* What you need to do:
Every line in the entries that holds the word "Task" counts toward the answer, which should be a single number.

* Working data:
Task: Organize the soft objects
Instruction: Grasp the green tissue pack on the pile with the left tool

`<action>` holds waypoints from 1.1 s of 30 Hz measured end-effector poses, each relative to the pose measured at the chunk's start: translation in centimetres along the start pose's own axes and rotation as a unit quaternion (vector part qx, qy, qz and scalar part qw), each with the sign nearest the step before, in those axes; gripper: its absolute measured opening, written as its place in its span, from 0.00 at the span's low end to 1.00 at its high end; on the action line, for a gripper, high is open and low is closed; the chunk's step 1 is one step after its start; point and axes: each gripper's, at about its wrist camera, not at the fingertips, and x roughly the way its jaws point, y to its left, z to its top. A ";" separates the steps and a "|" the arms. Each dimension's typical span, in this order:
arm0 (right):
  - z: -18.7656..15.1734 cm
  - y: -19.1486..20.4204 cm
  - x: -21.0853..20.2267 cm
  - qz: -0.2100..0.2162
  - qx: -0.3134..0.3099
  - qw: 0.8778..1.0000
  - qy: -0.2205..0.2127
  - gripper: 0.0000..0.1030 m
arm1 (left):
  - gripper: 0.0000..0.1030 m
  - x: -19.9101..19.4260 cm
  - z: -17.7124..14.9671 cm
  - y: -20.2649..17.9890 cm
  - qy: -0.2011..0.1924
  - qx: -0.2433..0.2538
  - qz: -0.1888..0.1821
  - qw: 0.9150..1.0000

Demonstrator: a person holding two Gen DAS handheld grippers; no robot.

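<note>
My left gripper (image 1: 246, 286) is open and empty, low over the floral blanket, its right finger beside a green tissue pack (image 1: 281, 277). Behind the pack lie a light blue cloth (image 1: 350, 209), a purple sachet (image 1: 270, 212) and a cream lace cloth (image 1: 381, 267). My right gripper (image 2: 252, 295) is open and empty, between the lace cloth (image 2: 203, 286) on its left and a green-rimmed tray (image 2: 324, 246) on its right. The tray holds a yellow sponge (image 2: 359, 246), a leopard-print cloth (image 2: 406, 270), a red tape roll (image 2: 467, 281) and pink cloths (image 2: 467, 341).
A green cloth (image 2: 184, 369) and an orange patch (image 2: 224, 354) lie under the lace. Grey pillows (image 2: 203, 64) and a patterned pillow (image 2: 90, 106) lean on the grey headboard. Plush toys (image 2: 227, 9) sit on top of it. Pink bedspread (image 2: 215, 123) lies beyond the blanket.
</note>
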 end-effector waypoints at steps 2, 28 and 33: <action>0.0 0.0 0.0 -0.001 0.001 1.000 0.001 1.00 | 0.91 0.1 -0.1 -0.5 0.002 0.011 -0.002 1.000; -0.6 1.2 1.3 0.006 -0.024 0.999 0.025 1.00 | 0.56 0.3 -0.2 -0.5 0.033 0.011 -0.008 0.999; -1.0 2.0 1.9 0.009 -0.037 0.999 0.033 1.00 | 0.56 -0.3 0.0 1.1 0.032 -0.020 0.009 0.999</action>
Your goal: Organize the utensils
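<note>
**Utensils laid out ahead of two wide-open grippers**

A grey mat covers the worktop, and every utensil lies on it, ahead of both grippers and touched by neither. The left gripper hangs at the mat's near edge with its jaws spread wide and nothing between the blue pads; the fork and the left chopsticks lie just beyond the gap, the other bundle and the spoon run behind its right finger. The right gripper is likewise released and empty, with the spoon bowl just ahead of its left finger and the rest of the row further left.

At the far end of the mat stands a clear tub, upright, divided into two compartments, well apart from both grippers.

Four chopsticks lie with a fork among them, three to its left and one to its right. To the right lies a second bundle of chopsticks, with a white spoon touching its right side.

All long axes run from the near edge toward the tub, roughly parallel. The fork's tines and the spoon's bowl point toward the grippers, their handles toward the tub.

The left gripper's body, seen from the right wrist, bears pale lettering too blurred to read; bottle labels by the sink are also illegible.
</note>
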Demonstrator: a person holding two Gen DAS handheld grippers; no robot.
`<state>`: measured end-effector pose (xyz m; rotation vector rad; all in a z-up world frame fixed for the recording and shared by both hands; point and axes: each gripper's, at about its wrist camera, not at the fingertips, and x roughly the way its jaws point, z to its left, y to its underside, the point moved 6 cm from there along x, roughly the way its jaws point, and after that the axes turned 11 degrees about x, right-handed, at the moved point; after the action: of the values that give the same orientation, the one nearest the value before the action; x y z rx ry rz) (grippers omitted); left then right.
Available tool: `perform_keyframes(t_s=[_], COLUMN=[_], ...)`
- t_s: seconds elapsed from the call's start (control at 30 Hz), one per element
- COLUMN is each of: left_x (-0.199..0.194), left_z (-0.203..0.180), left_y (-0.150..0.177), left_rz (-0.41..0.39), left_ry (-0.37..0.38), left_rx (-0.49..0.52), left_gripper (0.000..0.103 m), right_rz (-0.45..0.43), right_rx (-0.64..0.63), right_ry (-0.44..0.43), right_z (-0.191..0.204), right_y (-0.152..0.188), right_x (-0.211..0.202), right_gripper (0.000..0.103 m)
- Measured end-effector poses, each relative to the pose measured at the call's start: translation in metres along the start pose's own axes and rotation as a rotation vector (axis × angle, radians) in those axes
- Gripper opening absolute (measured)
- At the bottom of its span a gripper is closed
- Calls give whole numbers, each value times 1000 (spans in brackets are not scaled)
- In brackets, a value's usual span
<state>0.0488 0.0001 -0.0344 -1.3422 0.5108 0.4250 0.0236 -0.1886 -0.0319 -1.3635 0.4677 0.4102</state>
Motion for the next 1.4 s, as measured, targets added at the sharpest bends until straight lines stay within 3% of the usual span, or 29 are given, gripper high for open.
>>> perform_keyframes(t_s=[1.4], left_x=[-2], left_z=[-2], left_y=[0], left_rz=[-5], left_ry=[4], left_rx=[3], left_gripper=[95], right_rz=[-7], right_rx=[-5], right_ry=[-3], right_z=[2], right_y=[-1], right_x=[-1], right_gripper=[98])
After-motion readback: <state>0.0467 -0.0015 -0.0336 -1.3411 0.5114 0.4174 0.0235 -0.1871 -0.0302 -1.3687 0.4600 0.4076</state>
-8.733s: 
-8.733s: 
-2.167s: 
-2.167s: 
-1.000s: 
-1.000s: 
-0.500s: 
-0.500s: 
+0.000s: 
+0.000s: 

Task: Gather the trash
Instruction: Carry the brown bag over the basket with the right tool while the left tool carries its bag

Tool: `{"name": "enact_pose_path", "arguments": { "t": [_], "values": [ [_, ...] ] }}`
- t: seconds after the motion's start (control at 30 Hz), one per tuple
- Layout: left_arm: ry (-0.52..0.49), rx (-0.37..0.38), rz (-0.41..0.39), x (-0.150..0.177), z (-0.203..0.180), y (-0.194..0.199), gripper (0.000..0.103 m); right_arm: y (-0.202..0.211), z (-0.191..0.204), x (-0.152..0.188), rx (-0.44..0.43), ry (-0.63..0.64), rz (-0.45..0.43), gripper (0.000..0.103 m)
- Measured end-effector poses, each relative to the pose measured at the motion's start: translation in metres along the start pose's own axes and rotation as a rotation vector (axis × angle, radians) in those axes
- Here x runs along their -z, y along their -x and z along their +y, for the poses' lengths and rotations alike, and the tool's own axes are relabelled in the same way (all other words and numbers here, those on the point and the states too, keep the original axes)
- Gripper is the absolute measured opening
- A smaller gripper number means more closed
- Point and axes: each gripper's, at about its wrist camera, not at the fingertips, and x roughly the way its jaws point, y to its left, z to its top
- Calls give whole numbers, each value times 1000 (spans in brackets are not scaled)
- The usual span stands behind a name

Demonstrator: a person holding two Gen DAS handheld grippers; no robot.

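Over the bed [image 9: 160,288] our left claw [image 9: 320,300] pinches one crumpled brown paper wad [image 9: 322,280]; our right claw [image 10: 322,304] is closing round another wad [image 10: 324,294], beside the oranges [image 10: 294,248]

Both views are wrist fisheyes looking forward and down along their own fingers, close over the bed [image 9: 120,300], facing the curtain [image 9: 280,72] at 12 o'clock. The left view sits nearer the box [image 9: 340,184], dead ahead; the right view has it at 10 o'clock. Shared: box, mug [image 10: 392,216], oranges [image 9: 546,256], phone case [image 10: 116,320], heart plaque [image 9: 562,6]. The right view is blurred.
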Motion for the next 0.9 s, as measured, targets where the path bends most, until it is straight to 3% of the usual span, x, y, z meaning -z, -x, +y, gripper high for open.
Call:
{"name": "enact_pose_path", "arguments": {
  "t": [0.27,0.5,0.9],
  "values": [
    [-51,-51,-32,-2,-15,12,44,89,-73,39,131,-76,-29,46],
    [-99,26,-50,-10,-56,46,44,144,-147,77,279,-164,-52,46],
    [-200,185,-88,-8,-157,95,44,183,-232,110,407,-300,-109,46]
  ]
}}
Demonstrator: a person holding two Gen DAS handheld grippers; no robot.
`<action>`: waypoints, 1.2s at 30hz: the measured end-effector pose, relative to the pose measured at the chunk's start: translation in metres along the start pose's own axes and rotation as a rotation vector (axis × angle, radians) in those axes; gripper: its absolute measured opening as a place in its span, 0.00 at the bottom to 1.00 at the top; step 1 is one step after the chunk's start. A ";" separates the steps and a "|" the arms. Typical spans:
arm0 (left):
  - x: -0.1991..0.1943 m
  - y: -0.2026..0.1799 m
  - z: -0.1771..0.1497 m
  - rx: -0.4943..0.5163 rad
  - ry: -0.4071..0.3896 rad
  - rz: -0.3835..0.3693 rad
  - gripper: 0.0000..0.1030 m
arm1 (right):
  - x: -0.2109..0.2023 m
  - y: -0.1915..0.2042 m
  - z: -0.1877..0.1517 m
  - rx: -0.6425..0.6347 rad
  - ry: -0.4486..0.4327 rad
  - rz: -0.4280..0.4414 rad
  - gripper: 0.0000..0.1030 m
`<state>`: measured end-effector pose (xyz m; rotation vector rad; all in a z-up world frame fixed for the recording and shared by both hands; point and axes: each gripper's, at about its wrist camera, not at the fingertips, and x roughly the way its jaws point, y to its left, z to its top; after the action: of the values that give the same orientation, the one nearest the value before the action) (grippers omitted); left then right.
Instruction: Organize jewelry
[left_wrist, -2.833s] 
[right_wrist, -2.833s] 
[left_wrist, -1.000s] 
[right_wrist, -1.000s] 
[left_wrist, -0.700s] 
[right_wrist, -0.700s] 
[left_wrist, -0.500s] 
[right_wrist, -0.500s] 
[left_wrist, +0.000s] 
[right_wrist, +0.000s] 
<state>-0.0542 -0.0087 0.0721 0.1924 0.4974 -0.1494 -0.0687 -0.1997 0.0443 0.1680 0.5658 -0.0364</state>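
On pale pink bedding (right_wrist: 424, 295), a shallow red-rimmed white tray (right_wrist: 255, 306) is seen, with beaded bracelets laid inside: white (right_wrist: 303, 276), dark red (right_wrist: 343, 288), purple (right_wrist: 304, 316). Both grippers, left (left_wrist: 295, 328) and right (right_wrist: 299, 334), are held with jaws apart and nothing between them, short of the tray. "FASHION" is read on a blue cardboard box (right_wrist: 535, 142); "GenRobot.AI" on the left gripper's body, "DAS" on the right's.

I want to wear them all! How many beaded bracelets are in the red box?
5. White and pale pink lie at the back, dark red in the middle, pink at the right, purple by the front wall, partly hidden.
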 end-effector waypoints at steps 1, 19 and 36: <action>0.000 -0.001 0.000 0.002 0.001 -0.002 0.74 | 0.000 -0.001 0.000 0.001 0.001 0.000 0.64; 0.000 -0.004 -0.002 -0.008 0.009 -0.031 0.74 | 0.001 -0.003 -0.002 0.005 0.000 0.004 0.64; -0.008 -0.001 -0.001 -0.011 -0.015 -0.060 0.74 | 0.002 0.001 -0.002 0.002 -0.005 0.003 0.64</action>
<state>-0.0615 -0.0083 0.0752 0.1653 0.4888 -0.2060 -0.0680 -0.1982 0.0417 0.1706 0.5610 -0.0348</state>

* Written response:
2